Blood ICG concentrations were monitored via an optical probe attached to the patient's finger in this study. ICG-PDR is defined as the change in ICG concentration over time (recorded as percent change per minute) and reflects the percentage of initial dye eliminated.

Statistical analysis

A Mann-Whitney U test was used to compare baseline parameters and measurements of different groups of patients. Cut-off values were determined using the highest Youden index (sensitivity+specificity—1) retrieved from receiver operating characteristic (ROC) curves. All statistical computations were performed using SPSS forWindows, release 15.0 (SPSS, Chicago, IL).

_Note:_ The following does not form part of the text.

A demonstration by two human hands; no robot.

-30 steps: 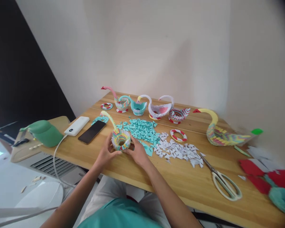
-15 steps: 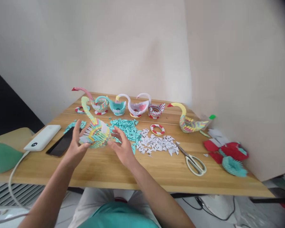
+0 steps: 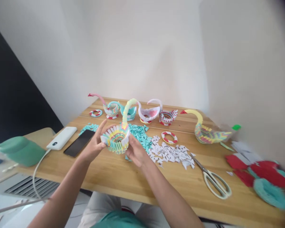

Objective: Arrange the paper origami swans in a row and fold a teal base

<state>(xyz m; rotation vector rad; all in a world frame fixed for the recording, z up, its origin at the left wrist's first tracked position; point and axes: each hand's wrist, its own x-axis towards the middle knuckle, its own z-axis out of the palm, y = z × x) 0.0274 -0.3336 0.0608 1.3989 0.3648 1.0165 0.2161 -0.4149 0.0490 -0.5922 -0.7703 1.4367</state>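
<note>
Between my two hands is a folded-paper swan (image 3: 116,145) with a multicoloured basket body and a pale yellow-green neck curving up at the back. My left hand (image 3: 95,144) grips the left side of the body, thumb at its rim. On the opposite side my right hand (image 3: 136,152) holds it, fingers partly hidden behind the body. The body's hollow opening faces me. Below and beyond it lie a heap of turquoise folded paper pieces (image 3: 140,134) and a spread of white folded paper pieces (image 3: 172,153).
Finished paper swans (image 3: 149,114) line the back, with a yellow-necked swan (image 3: 206,134) at right. Scissors (image 3: 213,182) lie front right near red paper (image 3: 268,174). A phone (image 3: 79,144), a cabled white power bank (image 3: 63,138) and a green cap (image 3: 23,150) are left. Red-white rings (image 3: 169,138) lie about.
The swan has tipped so that its hollow opening now faces me, and its neck stands at the far side. My view has shifted left, so the table's things appear further right.
</note>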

A P value of less than 0.05 was considered statistically significant.

Results

The study group comprised 86 patients with liver failure who had undergone OLT between December 2006 and January 2009. Among them 59 patients were male and 27 female; their median age was 52 years (range 19-66 years). The transplantation was due to liver failure caused by viral hepatitis in 31 patients, alcohol abuse in 25, cryptogenic cirrhosis in 7, biliary disease in 6, metabolic liver disease in 4, acute liver failure in 3, and others in 10 (Wilson's disease, metastasis, autoimmune hepatitis, amyloidosis and liver abscess). Nineteen patients were operated upon for hepatocellular carcinoma. Endpoints, defined as death, graft loss or postoperative complications, were reached by 31 patients overall (36%): primary endpoints of death or graft loss occurred in 12 patients (14%) and secondary endpoints of postoperative complications with need of intervention in 19 (22%) (Table 1).

Patients who had death or graft loss within 30 days (primary endpoint group) did so after a median of 11 days (range 8-30) (n=12). Because of the low number of patients in this group, sub-group analysis was not performed (Table 2). In the postoperative complications group (secondary endpoint group), an additional operation was performed in 8 patients, of whom 7 were due to hemorrhage and 1 was due to suspected biliary leakage. Acute rejection episodes were detected and treated by steroid bolus in 2 patients (BANFF-scores of 5 and 6). Three angiographic interventions were required because of the narrowing of arterial anastomosis. Endoscopic retrograde cholangiography was performed in 7 patients postoperatively for the treatment of suspected biliary anastomotic leakage (2 patients) and the narrowing of bile duct anastomosis (5). One of these patients required both angiographic and endoscopic intervention. These interventions were most commonly performed in patients with alcoholic cirrhosis.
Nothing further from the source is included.